=== Prompt ===
Word for word, please restate the line that contains "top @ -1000" and all lines after it through the end of the material, minus the pictures.

=== Material provided ===
'''

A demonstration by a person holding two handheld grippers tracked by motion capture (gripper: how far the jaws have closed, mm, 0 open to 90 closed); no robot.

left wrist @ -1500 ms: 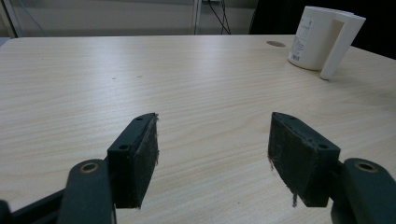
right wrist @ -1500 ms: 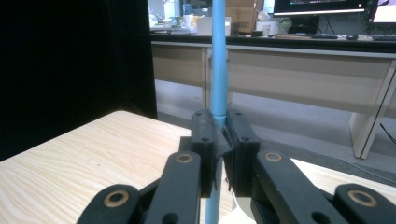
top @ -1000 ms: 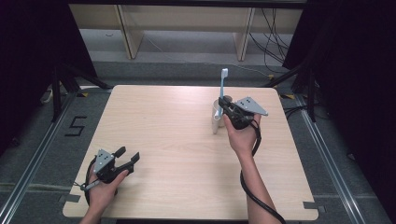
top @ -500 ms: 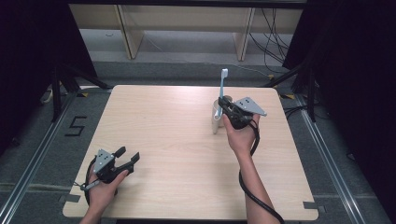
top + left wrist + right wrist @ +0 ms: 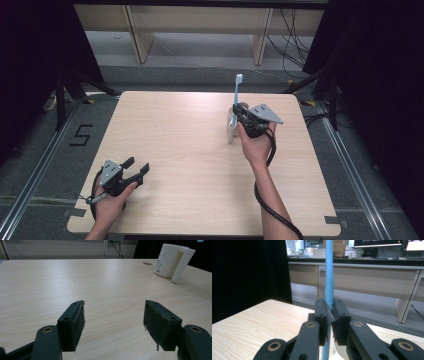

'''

=== Exercise solution ===
top @ -1000 ms: 
top @ -500 ms: 
top + left wrist + right wrist @ +0 ms: 

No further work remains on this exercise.